Tuesday, July 22, 2008

Grape Leaves

This is my absolute favorite middle eastern dish. It is claimed by cultures throughout the Mediterranean, but each country flavors them a little bit differently. My version is closest to the Egyptian style with some minor changes. My aunt used to make this for me when ever I visited her, and it was always a treat. The great thing about this dish is that it is a complete meal. The leaves are an excellent source of fiber and vitamins, while the stuffing contains meat and rice to make it into a nutritionally balanced food. The leaves reheat fine in the microwave and they can be eaten cold. This makes the leftovers a great workday lunch.

Most people make this dish with store bought grape leaves in a jar, which works fine because the leaves are well preserved in a brine. However, in the summer you can make these with fresh grape leaves. In making this dish I used wild grape leaves that grow in my back yard. These leaves grow wild throughout New England and other parts of the country. You should select leaves that are not too thick. For some of the leaves I used my home grown Concord grape leaves, which also work fine. This dish is quite easy to make, though most people are intimidated by the rolling of the leaves. For this reason I have broken it down to very simple steps with lots of pictures. You should be able to make this dish start to finish in less than two hours, including cooking time. If you follow my illustrated steps for rolling the leaves you will have no trouble, in fact the rolling won't take longer than 15 minutes. A great complement to this dish is Lizabetti's Yogurt Cucumber Dip.


  • A large bowl of fresh picked grape leaves, about 50-100 leaves depending on size and quality. You can substitute 1 jar of store bought grape leaves.
  • 1/4 cup Lizabetti's Mediterranean dry rub
  • 1 cup toasted pine nuts
  • 4 tbs chopped garlic
  • 1 lb ground lamb, substitute beef if desired, or omit for a vegetarian version
  • 3 cups jasmine rice
  • 1 12 oz can of tomato paste
  • 1 quart of tomato juice
  • 1 cup beef, lamb, or chicken stock. Omit for a vegetarian version
  • 2 large juicy limes
  • Fresh herbs to taste. I used parsley and chives because they were in season and growing in my herb patch.

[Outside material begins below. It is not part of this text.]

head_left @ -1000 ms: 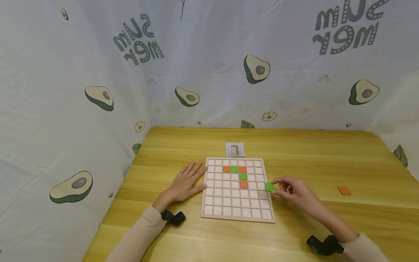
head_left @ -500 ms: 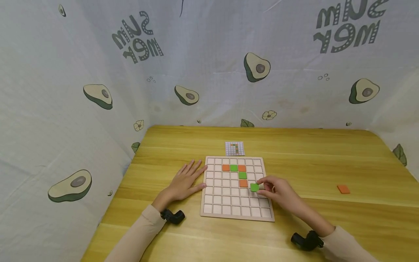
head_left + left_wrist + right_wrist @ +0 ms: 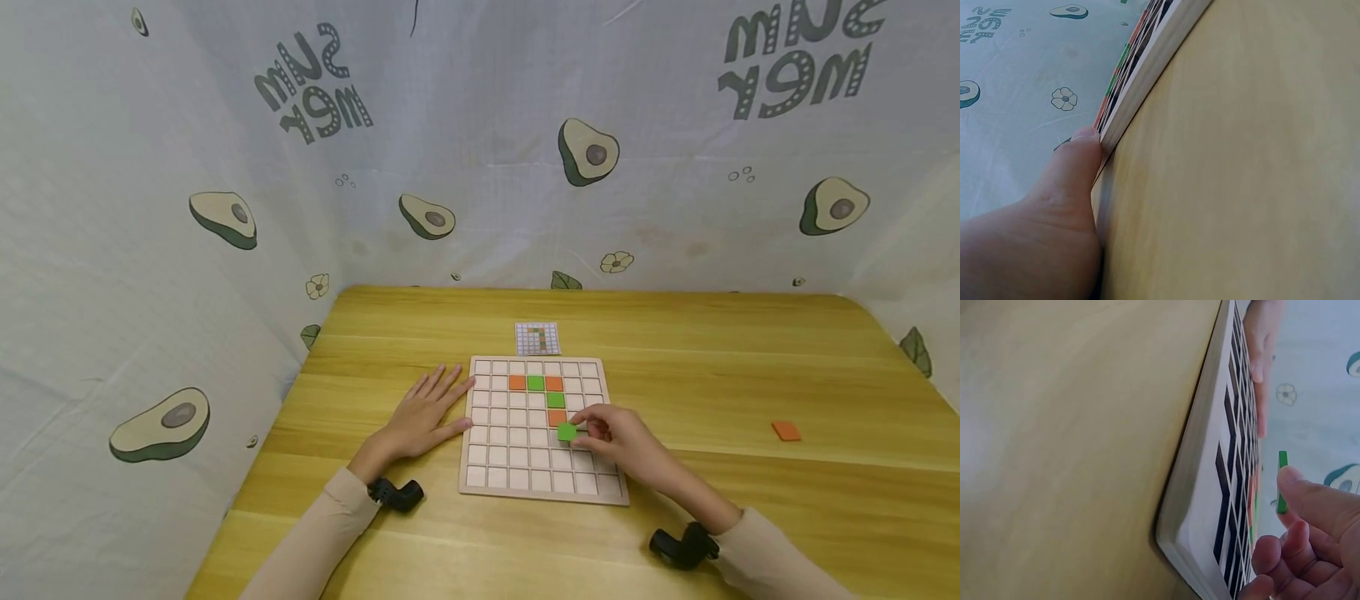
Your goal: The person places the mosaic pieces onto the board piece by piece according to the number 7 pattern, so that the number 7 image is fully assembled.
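A pale wooden grid board [image 3: 495, 477] lies on the table, with orange and green square tiles set in some of its cells. Between thumb and forefinger my right hand [image 3: 626, 437] pinches a green tile [image 3: 567, 432], held over the board just below the lowest orange tile [image 3: 557, 417]. In the right wrist view that green tile [image 3: 1282, 481] stands apart from the board's surface. My left hand [image 3: 427, 417] lies flat with fingers spread, thumb and forefinger touching the board's left edge. The left wrist view has the thumb [image 3: 1075, 165] against the board's side.
Behind the board lies a small printed card [image 3: 537, 339] with a coloured grid pattern. One loose orange tile [image 3: 786, 431] rests on the wooden table [image 3: 712, 350] to the right. A patterned cloth [image 3: 495, 117] hangs behind the table.
My right hand has carried the green tile leftward, from the board's right edge to just below the lowest orange tile. The left hand has stayed in place.
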A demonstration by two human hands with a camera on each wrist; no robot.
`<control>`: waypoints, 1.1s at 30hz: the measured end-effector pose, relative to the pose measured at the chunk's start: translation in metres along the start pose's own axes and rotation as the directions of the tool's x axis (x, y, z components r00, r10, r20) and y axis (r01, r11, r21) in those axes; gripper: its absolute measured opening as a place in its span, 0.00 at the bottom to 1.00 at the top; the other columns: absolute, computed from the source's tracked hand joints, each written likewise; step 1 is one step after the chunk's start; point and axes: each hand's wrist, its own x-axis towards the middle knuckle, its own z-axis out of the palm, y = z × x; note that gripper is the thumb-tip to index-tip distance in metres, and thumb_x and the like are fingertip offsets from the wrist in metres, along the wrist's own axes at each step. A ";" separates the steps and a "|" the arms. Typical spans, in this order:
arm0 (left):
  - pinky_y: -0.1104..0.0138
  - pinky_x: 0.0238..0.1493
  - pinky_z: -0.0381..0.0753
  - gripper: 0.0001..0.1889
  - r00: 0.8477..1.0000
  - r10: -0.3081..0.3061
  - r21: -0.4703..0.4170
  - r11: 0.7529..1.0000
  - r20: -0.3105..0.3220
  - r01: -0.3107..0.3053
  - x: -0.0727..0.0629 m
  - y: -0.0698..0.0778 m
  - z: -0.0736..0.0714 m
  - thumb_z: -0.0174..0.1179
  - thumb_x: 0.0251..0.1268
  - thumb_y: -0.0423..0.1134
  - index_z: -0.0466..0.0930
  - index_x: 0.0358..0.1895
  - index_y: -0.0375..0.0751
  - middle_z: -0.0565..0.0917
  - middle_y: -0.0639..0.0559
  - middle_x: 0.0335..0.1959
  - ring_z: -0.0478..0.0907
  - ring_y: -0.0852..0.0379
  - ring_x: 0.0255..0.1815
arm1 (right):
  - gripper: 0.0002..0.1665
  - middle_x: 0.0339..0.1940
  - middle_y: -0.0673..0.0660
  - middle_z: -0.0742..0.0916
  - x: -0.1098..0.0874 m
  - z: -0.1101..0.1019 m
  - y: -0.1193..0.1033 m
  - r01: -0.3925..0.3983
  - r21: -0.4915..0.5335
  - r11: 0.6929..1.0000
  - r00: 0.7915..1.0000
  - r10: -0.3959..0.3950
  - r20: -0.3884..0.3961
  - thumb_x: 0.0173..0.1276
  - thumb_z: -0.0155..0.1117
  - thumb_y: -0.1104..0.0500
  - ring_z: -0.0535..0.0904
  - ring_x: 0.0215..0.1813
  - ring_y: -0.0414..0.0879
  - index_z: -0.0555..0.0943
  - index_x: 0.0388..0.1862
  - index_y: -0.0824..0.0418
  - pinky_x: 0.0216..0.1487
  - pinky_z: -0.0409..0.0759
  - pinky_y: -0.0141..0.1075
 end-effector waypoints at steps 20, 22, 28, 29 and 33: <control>0.48 0.77 0.36 0.37 1.000 0.002 0.011 1.000 0.003 -0.002 0.000 0.000 0.000 0.42 0.78 0.62 0.45 0.82 0.52 0.44 0.45 0.82 0.36 0.42 0.81 | 0.11 0.20 0.46 0.71 0.007 0.010 0.004 0.005 -0.045 0.999 0.999 -0.003 0.044 0.64 0.72 0.66 0.64 0.24 0.36 0.84 0.44 0.68 0.26 0.63 0.29; 0.48 0.77 0.36 0.37 1.000 0.002 0.011 1.000 0.004 -0.002 0.001 0.000 0.000 0.42 0.78 0.62 0.45 0.82 0.52 0.44 0.45 0.82 0.36 0.42 0.81 | 0.11 0.20 0.47 0.71 0.007 0.010 0.004 0.012 -0.046 0.999 0.999 -0.011 0.042 0.63 0.72 0.66 0.64 0.24 0.36 0.84 0.44 0.68 0.25 0.63 0.30; 0.49 0.77 0.36 0.37 1.000 -0.004 0.007 1.000 0.005 0.004 0.000 0.000 0.000 0.41 0.78 0.62 0.45 0.82 0.53 0.44 0.46 0.82 0.36 0.43 0.81 | 0.11 0.20 0.46 0.71 0.008 0.011 0.006 0.021 -0.054 0.998 0.999 -0.019 0.041 0.62 0.73 0.66 0.64 0.24 0.36 0.84 0.42 0.67 0.25 0.64 0.29; 0.49 0.77 0.36 0.37 1.000 -0.006 0.007 1.000 0.005 0.006 0.000 0.000 0.000 0.41 0.78 0.63 0.45 0.82 0.53 0.44 0.46 0.82 0.36 0.43 0.81 | 0.11 0.20 0.46 0.71 0.008 0.011 0.005 0.017 -0.052 0.998 0.999 -0.015 0.040 0.62 0.74 0.65 0.64 0.23 0.35 0.84 0.42 0.67 0.25 0.64 0.29; 0.49 0.77 0.36 0.37 1.000 -0.008 0.004 1.000 0.006 0.008 0.000 0.000 0.000 0.41 0.78 0.63 0.44 0.82 0.54 0.43 0.46 0.82 0.36 0.43 0.81 | 0.11 0.19 0.46 0.71 0.009 0.010 0.006 0.025 -0.036 0.999 0.999 -0.023 0.036 0.61 0.75 0.65 0.64 0.23 0.35 0.85 0.42 0.67 0.25 0.63 0.29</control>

Directions: Prep The Leaves

  1. Pick the largest leaves on the vine, large leave are easier to roll. If you don't find wild leaves in your own yard, you can find them throughout the countryside in New England.
  2. Rinse the leaves, salt and soak in cold water. This helps get rid of any outdoor grub. Leave them soaking for 15-30 minutes.
  3. Dump the water and rinse off the salt. The leaves are now ready for rolling.
  4. If you are using store bought leaves, simply rinse them to get rid of the brine.

Make The Stuffing
  1. Mix the dry rub and half the garlic into the ground meat. If making vegetarian mix the dry rub right into the rice.
  2. Pre-heat a pan and brown the meat. If you are using lamb or a fatty beef, there is no need for oil. You do not need to completely cook the meat in this step as it will be cooked further in the grape leaves. Many people use the meat without browning, but I think that it enhances the flavor especially when using lamb.
  3. After the meat is browned, mix in the pine nuts. Drain any excess grease.
  4. Place the meat in a mixing bow and mix in the rice and the rest of the garlic. Be sure to mix thoroughly.
  5. Add the tomato paste and mix thoroughly.

Roll 'em Up
  1. Lay some leaves down in the base of large, deep pan. This will keep your stuffed leaves from sticking.
  2. Place the leaf shiny side down on your work surface.
  3. The key to rolling is not to use too much stuffing in each leaf. Place 1 teaspoon of stuffing at the base of the leaf.
  4. Fold one side of the leaf over the stuffing, then the other
  5. roll the leaf from the bottom up. Keep it tight at all times.
  6. Arrange the leaves in a circular pattern at the bottom of the pan. As you complete each circle, begin another circle inside it until you complete the layer. Be sure to put them seam side down so they do not fall apart.
  7. Repeat this process for subsequent layers. Usually I end up making 3-4 layers with this recipe.

Sauce and Cook
  1. Mix the tomato juice, stock, and one of the limes in a bowl. Add the fresh herbs.
  2. Pour the mixture over the grape leaves.
  3. Place a plate face down over the grape leaves. this will prevent them from moving.
  4. Cover the pan. Cook over medium heat for 35-45 minutes, or until the liquid is all absorbed.
  5. Remove the plate and squeeze the second lime over the pan.
  6. Let stand covered in the pan for about 15 minutes.
  7. Serve with Lizabetti's Yogurt Cucumber dip.